Caves lit only by the glow of unmined amber. Familiar footprints that inspire unnerving noises from the underbrush. Slides, nets, and look-out towers. Oh my.

But there are also two water features, obvious and otherwise, that make due on those August afternoons.

On one side of the mountain range, a showdown awaits. Dilophosauruses lie in wait on the jungle floor. Tranquilizer turrets stare them down from a guard tower. It doesn’t matter who shoots first - there will be no (dry) survivors.

The real treat, however, is on the other side of the mountain range, in more ways than one. Inside Camp Jurassic’s tallest peak there’s a cavern. Keep following the tunnels and you can’t miss it. What’s still very possible to miss is the geyser. Past spelunkers might’ve walked right over and never even noticed.

When you come to the net bridge that disappears into volcanic steam, ignore your instincts and take a load off halfway across. Sometimes the effect isn’t working. Sometimes it takes a second longer than you’d expect. But before too long, those bubbling vats below will blast you right in the undercarriage.

How wet is it? Enough to provoke subhuman sounds of disgust from those caught unaware. Loiter accordingly. The scenery alone is worth it.

Popeye & Bluto's Bilge-Rat Barges

Bilge-rat Barges entrance
Image: Theme Park Tourist

Rare is the ride that keeps a short line purely out of cowardice. There are but two kinds of Islands visitors, those who have braved Bilge-Rat Barges and those who get in that short line.

Unlike the catty-cornered Ripsaw Falls, there’s not much to see from the sidewalk. The starboard view from Me Ship, The Olive provides a peek and a warning - feel free to soak passing riders but note their preexisting saturation before the water cannons.

Without having any metrics on hand, it’s still a verifiable fact that this is, gallon for gallon, the wettest attraction in Central Florida. Factoring out splashdowns, it even beats some dedicated water slides.

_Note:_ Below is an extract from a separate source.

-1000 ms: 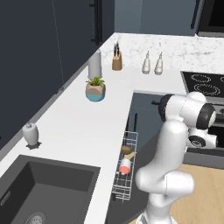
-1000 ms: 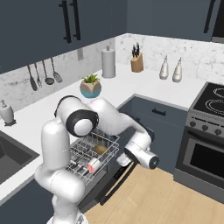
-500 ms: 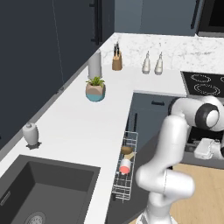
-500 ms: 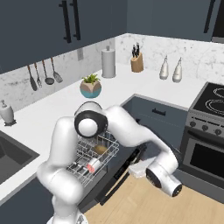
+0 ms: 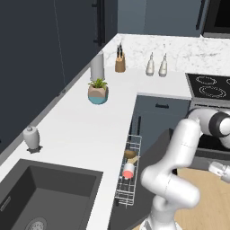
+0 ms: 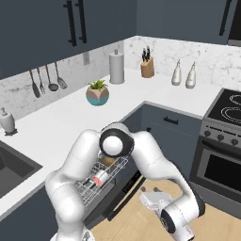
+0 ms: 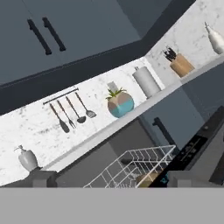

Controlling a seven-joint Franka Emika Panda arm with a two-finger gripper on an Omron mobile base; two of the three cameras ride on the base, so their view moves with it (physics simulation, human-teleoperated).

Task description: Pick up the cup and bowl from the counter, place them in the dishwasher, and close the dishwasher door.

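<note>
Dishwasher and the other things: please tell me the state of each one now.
dishwasher door: open, hanging down
wire rack: pulled out
cup: lying in rack
bowl: in rack
pincer: low outside door, open or shut unclear

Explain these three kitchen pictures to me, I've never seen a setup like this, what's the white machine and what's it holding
It is a simulated kitchen with a white robot arm on a driving base. Two pictures come from cameras behind the arm, left and right; the third looks out from its hand. The gripper hangs low by the open dishwasher door; whether it is open or shut, I cannot tell, and nothing shows in it. The cup and the bowl already lie in the dishwasher's wire rack. On the counter stand a plant pot, a knife block and two bottles.
</note>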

In true Universal fashion, Popeye & Bluto’s Bilge-Rat Barges was, is, and remains the biggest, baddest, and best raft ride around. Expect anything less than an above-ground drowning at your own peril. But the sacrifice is worth it, provided the forecast is hot enough.

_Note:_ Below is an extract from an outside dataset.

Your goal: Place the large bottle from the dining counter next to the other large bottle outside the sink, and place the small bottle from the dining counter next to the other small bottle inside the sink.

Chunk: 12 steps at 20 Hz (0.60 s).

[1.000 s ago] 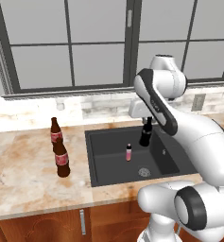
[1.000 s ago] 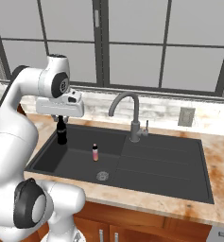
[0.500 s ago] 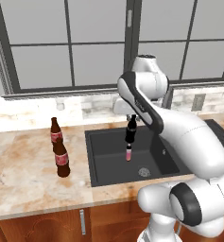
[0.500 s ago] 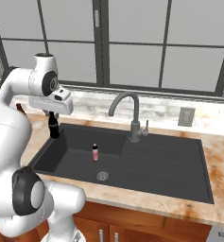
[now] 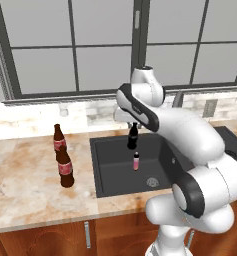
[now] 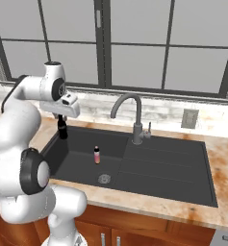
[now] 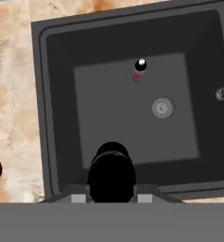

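My gripper [image 5: 134, 126] is shut on the neck of the small black bottle [image 5: 133, 138], which hangs upright over the back left part of the dark sink [image 5: 98, 172]. From the other side the gripper [image 6: 62, 119] and black bottle [image 6: 62, 129] are near the sink's left wall. Looking down from the hand, the black bottle [image 7: 111, 174] sits between my fingertips. The small pink bottle [image 5: 136, 161] [image 6: 96, 154] [image 7: 140, 71] stands on the sink floor, apart from the black one. Two large brown bottles [image 5: 59, 140] [image 5: 65, 169] stand together on the counter left of the sink. The dining counter is out of view.
A curved grey faucet [image 6: 131, 117] rises behind the sink's middle. The drain [image 7: 163, 107] lies near the pink bottle. A marble counter [image 5: 25, 180] surrounds the sink, with windows behind it. An outlet [image 6: 189, 118] is on the back wall at the right.
The arm has swung left across the sink with the black bottle in its grip, from the right of the pink bottle to the back left part. The other bottles have not moved.
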Motion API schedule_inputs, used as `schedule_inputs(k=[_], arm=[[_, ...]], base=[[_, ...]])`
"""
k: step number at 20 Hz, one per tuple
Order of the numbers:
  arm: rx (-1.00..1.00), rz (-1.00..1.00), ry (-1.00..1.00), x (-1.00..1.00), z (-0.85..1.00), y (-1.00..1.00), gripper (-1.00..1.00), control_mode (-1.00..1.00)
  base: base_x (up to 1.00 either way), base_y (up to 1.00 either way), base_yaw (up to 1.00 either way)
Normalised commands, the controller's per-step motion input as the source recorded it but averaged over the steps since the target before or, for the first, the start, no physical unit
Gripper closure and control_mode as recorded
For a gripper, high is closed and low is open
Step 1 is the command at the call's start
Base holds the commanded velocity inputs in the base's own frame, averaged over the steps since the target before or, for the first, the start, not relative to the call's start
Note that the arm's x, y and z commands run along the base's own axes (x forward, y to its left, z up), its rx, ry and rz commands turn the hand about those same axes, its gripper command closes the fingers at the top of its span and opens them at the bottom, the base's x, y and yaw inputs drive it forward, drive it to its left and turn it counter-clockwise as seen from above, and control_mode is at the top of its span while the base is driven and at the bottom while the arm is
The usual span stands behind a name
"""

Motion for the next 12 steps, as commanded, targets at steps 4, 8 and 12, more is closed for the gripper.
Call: schedule_inputs(k=[4,8,12], arm=[[0.0,0.0,0.0,0.55,-0.49,0.0,1.0,-1.0],[0.0,0.0,0.0,0.6,-0.49,0.0,1.0,-1.0],[0.0,0.0,0.0,0.47,-0.25,0.0,1.0,-1.0]], base=[[0.0,0.0,0.0],[0.0,0.0,0.0],[0.0,0.0,0.0]])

The queue casts you as collateral damage in the latest tiff between life-long rivals Popeye and Bluto. It starts out as switchbacks for “Popeye’s Paradise Cruises,” only for a few well-placed obstacles to divert visitors into “Bluto’s Bilge-Rat Barges.” If you know the relationship of these galoots, then you already know the plot forwards and back, but the details here are among the most overlooked in the park. There’s charm before the carnage and, if you spin the right way, during.

Bilge-Rat Barges is too often written-off as the Islands fire hose when it’s really a high-water mark of its kind, pun appropriately intended.